What you are asked to do> Where the listing shows an image, skip it and output all other material unchanged.

Dataset section>
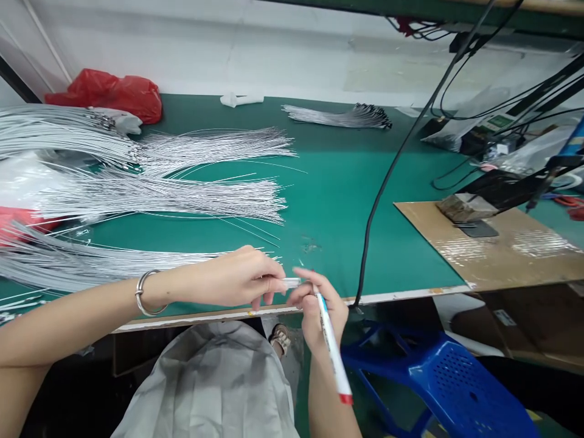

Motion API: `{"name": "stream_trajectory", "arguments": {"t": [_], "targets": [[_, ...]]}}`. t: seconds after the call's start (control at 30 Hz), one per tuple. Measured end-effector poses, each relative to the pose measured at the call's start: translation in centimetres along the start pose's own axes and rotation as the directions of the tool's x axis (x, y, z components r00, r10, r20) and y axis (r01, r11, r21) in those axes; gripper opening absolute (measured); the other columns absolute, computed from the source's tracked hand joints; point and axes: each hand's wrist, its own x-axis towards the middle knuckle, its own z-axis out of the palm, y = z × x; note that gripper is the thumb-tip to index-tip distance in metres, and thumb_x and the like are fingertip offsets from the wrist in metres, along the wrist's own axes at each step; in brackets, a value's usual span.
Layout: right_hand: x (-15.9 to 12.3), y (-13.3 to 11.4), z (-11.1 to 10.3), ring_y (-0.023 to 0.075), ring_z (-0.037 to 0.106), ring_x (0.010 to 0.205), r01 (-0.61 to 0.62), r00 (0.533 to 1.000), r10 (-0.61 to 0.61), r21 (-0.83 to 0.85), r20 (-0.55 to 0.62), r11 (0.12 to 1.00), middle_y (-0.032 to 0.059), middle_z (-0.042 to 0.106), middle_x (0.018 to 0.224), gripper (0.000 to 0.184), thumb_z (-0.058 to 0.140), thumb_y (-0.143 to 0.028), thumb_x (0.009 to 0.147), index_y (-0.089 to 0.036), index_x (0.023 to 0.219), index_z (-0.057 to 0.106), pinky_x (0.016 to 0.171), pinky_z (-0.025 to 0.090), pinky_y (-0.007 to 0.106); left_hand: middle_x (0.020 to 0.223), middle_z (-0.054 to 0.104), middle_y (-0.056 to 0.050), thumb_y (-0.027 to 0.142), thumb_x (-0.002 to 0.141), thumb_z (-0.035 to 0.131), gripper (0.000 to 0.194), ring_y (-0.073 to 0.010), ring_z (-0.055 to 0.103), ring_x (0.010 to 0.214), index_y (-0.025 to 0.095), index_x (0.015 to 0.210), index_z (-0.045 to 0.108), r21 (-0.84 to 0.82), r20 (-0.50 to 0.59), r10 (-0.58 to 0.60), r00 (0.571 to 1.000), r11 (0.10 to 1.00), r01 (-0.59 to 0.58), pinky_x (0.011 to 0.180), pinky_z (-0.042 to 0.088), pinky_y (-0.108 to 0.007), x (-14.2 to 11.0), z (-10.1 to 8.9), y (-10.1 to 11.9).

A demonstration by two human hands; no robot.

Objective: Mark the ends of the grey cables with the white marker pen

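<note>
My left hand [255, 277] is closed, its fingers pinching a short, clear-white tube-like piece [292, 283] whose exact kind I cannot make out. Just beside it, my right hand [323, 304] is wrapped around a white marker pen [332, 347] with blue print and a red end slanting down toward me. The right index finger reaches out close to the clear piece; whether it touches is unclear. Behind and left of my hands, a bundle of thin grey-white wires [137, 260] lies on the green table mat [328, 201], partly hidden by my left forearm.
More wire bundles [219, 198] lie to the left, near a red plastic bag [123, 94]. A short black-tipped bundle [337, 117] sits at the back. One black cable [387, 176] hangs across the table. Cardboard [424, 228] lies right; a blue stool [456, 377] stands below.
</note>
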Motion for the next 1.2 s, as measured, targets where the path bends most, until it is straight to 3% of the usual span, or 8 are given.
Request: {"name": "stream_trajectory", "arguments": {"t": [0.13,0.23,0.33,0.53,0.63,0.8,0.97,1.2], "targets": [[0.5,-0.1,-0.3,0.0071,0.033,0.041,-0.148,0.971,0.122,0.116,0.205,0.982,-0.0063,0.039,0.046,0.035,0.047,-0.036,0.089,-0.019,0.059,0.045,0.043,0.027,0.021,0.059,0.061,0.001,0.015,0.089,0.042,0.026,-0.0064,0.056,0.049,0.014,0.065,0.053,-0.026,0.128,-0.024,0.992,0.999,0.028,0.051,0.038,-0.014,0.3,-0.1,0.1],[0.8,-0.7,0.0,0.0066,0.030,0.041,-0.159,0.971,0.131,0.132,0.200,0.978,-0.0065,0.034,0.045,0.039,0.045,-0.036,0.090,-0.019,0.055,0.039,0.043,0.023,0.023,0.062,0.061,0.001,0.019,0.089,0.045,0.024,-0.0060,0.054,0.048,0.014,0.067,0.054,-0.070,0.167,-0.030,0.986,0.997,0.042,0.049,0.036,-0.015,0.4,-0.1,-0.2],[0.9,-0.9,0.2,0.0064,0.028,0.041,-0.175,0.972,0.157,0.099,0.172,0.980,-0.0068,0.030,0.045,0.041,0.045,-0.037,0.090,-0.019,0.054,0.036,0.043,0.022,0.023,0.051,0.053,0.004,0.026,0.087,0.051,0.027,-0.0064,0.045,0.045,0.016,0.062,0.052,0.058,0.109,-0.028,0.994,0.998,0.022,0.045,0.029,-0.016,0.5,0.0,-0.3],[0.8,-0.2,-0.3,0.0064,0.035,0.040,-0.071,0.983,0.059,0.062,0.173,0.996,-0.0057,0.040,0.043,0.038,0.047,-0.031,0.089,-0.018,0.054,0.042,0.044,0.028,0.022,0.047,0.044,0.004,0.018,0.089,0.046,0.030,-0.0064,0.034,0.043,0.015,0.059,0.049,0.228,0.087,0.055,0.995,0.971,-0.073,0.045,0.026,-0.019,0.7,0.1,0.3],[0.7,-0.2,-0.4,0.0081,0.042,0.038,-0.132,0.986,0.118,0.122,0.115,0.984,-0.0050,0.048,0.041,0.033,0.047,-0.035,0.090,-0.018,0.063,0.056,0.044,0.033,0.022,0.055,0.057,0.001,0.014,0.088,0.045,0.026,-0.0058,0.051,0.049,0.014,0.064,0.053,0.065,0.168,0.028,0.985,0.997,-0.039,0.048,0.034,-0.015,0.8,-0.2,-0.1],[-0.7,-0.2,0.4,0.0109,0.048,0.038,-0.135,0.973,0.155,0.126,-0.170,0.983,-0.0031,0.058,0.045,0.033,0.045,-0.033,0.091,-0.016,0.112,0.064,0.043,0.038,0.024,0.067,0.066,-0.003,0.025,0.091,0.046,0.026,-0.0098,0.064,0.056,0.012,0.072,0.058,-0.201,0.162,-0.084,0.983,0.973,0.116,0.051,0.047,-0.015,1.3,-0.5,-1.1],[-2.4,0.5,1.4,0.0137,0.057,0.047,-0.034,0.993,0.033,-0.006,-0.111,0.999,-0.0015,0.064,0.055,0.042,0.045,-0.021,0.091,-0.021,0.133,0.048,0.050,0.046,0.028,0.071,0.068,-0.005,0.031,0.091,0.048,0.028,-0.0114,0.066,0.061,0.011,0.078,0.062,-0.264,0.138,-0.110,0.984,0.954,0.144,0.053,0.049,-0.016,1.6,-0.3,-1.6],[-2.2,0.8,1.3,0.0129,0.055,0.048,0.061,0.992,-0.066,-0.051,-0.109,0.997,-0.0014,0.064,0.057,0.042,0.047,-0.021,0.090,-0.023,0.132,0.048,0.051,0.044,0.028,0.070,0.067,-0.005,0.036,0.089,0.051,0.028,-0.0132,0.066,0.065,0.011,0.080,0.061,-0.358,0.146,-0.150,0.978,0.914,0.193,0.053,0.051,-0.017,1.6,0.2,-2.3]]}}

Task output>
Motion API: `{"name": "stream_trajectory", "arguments": {"t": [_], "targets": [[_, ...]]}}`. t: seconds after the call's start (control at 30 Hz), one per tuple. Measured end-effector poses, each relative to the pose measured at the call's start: translation in centimetres along the start pose's own axes and rotation as the directions of the tool's x axis (x, y, z components r00, r10, r20) and y axis (r01, r11, r21) in those axes; gripper opening absolute (measured); the other columns absolute, computed from the source's tracked hand joints; point and axes: each hand's wrist, its own x-axis towards the middle knuckle, its own z-axis out of the palm, y = z × x; note that gripper is the thumb-tip to index-tip distance in metres, and thumb_x and the like are fingertip offsets from the wrist in metres, along the wrist's own axes at each step; in brackets, a value's usual span.
Layout: right_hand: x (-15.9 to 12.3), y (-13.3 to 11.4), z (-11.1 to 10.3), ring_y (-0.023 to 0.075), ring_z (-0.037 to 0.106), ring_x (0.010 to 0.205), r01 (-0.61 to 0.62), r00 (0.533 to 1.000), r10 (-0.61 to 0.61), r21 (-0.83 to 0.85), r20 (-0.55 to 0.62), r11 (0.12 to 1.00), middle_y (-0.032 to 0.059), middle_z (-0.042 to 0.106), middle_x (0.018 to 0.224), gripper (0.000 to 0.184), thumb_z (-0.058 to 0.140), thumb_y (-0.143 to 0.028), thumb_x (0.009 to 0.147), index_y (-0.089 to 0.036), index_x (0.023 to 0.219), index_z (-0.057 to 0.106), pinky_x (0.016 to 0.171), pinky_z (-0.025 to 0.090), pinky_y (-0.007 to 0.106); left_hand: middle_x (0.020 to 0.223), middle_z (-0.054 to 0.104), middle_y (-0.056 to 0.050), thumb_y (-0.027 to 0.142), thumb_x (-0.002 to 0.141), thumb_z (-0.035 to 0.131), gripper (0.000 to 0.194), ring_y (-0.073 to 0.010), ring_z (-0.055 to 0.103), ring_x (0.010 to 0.214), index_y (-0.025 to 0.095), index_x (0.015 to 0.210), index_z (-0.045 to 0.108), r21 (-0.84 to 0.82), r20 (-0.50 to 0.59), r10 (-0.58 to 0.60), r00 (0.571 to 1.000), r11 (0.10 to 1.00), r01 (-0.59 to 0.58), pinky_x (0.011 to 0.180), pinky_z (-0.042 to 0.088), pinky_y (-0.108 to 0.007), x (-14.2 to 11.0), z (-10.1 to 8.9), y (-10.1 to 11.9).

A demonstration by two human hands; no robot.

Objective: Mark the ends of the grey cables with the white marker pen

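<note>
My left hand [255, 277] is closed, its fingers pinching a short, clear-white tube-like piece [292, 283] whose exact kind I cannot make out. Just beside it, my right hand [323, 304] is wrapped around a white marker pen [332, 347] with blue print and a red end slanting down toward me. The right index finger reaches out close to the clear piece; whether it touches is unclear. Behind and left of my hands, a bundle of thin grey-white wires [137, 260] lies on the green table mat [328, 201], partly hidden by my left forearm.
More wire bundles [219, 198] lie to the left, near a red plastic bag [123, 94]. A short black-tipped bundle [337, 117] sits at the back. One black cable [387, 176] hangs across the table. Cardboard [424, 228] lies right; a blue stool [456, 377] stands below.
</note>
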Motion for the next 1.2 s, as measured, targets where the path bends most, until it is straight to 3% of the usual span, or 8 are given.
Request: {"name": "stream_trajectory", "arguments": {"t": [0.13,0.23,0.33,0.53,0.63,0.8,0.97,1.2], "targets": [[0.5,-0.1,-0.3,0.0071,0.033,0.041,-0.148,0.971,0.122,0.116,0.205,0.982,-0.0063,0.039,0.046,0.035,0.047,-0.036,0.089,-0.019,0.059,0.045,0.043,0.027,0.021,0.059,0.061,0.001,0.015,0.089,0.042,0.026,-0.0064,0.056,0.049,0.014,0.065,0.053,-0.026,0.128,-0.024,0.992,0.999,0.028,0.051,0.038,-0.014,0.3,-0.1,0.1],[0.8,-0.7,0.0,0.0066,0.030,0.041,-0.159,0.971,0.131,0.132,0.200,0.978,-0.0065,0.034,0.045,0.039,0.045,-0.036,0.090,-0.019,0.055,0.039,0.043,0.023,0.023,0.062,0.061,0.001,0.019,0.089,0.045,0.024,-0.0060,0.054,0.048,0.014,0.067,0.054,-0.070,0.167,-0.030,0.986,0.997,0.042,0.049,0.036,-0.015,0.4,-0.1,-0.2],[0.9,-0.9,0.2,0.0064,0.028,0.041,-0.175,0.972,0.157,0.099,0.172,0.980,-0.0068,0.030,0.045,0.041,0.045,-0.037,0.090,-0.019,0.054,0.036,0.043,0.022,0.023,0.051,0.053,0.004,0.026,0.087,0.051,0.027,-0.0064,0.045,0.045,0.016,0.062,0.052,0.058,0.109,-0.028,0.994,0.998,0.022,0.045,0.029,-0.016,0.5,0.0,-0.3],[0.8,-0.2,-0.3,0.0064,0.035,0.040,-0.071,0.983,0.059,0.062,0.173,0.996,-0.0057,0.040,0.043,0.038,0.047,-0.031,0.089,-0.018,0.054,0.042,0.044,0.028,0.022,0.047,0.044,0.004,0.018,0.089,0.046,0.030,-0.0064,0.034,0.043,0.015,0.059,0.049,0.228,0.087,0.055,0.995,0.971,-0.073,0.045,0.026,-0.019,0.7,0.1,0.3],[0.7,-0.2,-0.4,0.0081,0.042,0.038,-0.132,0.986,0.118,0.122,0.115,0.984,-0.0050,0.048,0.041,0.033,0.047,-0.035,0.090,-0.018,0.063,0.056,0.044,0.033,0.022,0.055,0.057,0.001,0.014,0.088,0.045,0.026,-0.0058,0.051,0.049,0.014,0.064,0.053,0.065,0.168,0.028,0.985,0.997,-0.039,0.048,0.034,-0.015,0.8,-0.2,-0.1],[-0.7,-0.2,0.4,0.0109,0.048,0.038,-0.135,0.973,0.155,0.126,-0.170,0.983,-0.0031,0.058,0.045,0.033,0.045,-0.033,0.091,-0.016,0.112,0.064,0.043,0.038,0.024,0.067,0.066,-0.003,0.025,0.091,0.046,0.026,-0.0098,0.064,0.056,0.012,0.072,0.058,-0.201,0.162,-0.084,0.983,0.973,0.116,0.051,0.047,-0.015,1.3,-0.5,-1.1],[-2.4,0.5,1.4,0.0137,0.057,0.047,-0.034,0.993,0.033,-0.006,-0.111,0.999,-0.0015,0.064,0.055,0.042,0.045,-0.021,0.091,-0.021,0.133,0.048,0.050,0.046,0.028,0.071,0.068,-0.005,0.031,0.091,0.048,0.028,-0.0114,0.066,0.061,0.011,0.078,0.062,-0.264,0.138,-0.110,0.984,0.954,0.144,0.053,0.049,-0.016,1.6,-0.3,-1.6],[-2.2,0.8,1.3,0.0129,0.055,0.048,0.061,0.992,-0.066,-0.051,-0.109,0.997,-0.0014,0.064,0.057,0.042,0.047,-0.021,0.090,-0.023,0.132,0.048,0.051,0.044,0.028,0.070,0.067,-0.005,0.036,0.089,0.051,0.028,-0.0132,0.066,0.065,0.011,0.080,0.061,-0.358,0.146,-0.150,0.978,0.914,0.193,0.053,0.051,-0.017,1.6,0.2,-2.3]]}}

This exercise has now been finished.